THE PROBLEM
For the data below, restate word for word only the lines from the line containing "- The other" through the line containing "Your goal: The", both ends included.

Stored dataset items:
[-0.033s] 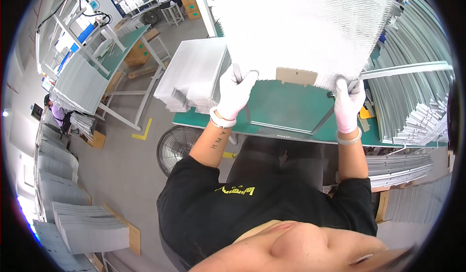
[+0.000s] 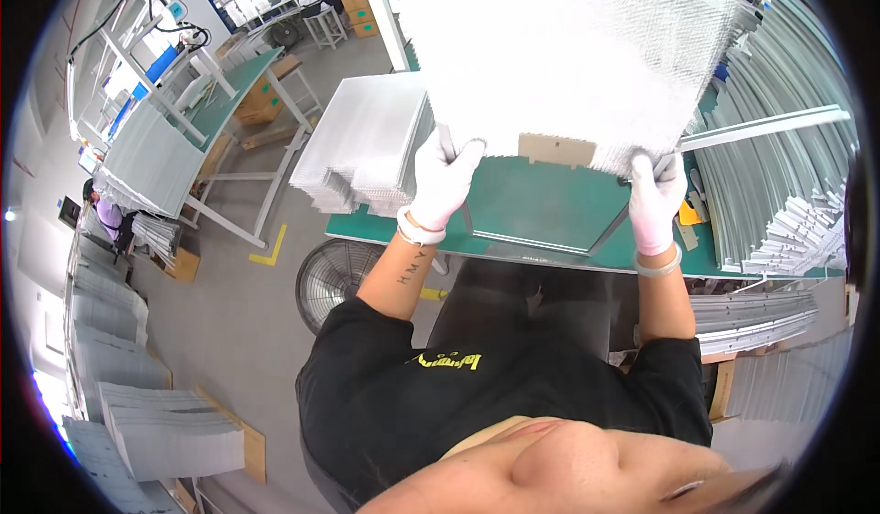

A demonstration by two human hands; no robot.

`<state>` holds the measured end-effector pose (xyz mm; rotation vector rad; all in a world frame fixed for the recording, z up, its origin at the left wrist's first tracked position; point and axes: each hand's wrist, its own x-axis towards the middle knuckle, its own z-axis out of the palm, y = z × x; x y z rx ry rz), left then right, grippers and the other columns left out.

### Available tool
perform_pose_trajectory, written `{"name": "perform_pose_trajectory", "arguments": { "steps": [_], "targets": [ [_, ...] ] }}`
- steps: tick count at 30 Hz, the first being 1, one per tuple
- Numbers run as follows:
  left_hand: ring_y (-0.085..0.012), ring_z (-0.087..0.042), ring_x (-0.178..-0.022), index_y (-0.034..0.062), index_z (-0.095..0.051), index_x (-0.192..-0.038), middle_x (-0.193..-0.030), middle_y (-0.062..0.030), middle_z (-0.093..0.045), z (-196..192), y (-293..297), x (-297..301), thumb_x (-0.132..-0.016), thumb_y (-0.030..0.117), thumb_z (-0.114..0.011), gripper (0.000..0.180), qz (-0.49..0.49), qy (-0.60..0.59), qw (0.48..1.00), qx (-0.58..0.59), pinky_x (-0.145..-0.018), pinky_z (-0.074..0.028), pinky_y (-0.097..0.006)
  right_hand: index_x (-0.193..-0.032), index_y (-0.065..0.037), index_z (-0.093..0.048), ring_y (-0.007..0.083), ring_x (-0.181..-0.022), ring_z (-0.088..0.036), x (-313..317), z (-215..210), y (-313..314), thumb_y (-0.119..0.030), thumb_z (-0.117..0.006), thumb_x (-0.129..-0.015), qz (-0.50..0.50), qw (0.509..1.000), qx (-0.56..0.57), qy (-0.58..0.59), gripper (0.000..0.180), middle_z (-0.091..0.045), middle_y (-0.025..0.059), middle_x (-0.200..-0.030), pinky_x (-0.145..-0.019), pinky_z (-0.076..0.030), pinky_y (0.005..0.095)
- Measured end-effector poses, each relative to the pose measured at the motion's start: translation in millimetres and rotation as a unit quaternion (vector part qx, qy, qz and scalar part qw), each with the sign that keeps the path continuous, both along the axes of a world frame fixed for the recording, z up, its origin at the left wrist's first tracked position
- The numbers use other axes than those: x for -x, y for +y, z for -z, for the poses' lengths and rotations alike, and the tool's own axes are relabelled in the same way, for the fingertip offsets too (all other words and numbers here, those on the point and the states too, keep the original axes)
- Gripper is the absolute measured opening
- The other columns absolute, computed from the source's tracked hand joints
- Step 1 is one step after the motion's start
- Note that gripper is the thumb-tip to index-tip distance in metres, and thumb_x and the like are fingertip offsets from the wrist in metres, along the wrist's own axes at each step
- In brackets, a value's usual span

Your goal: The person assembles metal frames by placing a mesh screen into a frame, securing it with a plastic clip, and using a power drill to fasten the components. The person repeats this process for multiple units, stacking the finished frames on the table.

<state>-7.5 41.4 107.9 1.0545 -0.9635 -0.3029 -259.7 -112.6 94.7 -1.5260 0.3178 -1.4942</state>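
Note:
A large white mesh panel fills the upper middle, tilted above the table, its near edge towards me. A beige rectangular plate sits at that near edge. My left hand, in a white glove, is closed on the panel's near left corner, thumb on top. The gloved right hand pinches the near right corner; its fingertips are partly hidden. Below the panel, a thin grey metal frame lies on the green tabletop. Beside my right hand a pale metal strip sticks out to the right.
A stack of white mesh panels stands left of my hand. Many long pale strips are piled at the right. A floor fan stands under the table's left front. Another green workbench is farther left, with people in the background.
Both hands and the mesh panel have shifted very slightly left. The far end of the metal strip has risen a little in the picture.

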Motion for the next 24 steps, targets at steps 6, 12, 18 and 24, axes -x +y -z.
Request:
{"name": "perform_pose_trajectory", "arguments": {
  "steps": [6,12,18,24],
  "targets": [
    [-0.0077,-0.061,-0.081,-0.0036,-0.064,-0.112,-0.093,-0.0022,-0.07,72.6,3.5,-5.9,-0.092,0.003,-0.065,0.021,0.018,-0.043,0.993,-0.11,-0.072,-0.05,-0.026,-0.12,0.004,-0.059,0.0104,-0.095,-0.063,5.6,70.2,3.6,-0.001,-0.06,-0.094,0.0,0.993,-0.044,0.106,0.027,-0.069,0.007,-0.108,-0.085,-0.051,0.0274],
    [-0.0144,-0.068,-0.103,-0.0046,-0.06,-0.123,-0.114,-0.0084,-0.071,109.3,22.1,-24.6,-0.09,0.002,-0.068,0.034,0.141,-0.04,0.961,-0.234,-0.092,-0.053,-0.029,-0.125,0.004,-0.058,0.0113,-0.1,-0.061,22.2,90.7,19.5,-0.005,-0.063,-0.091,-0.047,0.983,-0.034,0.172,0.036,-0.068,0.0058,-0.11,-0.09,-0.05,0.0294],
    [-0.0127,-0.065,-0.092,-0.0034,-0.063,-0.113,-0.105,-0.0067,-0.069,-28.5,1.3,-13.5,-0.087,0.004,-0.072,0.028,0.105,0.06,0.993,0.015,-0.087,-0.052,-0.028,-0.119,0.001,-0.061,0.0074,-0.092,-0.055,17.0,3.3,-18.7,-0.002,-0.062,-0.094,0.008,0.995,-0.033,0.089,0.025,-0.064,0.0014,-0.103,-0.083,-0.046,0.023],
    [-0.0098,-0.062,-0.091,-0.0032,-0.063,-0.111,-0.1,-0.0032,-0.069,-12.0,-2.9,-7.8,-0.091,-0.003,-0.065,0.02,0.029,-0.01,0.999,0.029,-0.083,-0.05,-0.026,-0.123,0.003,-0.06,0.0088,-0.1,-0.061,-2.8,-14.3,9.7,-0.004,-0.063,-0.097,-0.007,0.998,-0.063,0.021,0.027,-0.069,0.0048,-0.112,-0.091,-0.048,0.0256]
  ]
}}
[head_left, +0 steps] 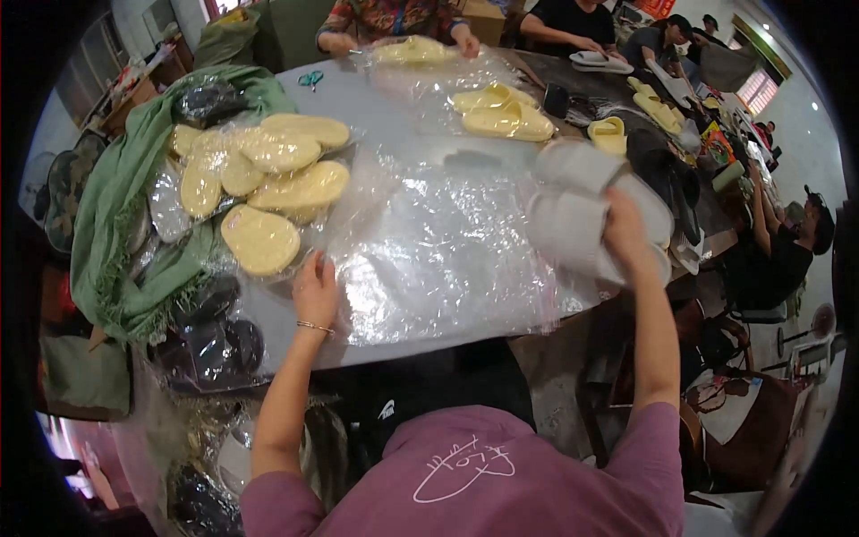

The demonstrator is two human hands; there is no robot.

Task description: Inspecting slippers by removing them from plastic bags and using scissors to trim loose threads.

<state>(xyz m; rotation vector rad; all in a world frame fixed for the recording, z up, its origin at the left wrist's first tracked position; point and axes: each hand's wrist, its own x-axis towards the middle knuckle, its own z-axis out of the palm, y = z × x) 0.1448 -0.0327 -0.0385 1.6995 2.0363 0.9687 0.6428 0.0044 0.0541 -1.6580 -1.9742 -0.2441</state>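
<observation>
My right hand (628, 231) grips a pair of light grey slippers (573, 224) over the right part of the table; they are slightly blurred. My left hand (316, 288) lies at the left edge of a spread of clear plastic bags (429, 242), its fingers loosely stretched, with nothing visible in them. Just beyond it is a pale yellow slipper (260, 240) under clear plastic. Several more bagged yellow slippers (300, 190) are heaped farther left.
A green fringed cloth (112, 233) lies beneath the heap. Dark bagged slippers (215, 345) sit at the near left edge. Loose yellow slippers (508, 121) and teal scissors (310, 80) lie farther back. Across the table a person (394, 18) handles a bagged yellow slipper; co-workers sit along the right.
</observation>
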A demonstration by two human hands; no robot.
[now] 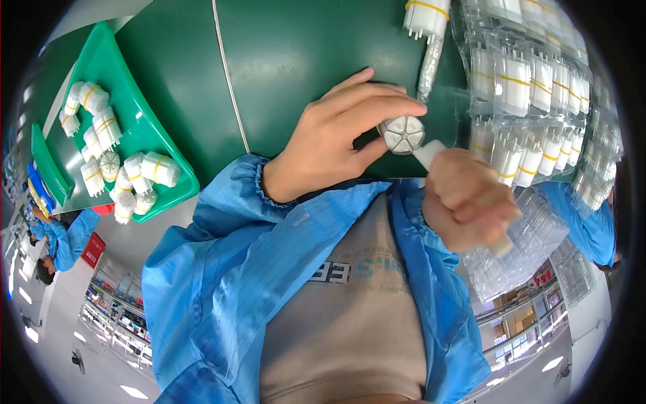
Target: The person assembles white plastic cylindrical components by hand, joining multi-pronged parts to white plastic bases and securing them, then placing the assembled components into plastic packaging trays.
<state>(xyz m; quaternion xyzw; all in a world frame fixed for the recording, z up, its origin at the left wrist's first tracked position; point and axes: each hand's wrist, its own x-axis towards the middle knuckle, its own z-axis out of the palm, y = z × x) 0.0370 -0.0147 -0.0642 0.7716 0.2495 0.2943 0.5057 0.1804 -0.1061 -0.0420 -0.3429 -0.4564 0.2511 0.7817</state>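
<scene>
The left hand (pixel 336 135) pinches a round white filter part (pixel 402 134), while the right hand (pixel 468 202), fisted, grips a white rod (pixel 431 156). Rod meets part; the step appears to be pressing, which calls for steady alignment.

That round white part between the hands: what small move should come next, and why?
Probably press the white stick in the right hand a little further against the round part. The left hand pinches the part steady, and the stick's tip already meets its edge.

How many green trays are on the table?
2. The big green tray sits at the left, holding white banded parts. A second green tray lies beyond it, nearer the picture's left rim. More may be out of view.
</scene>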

PROBLEM SOLUTION
- The other columns absolute, computed from the source's tracked hand joints
- Step 1 is one step after the motion's start
- Note that gripper is the thumb-tip to index-tip distance in metres, and thumb_x and the like are fingertip offsets from the wrist in metres, along the wrist's own axes at each step
- In brackets, a value's usual span

Your goal: The person assembles metal frames by placing a mesh screen into a frame, securing it with a plastic clip, and using a power drill to fasten the components. The person repeats this process for multiple units, stacking the finished frames on the table.

Besides the given answer, there is nothing more to add.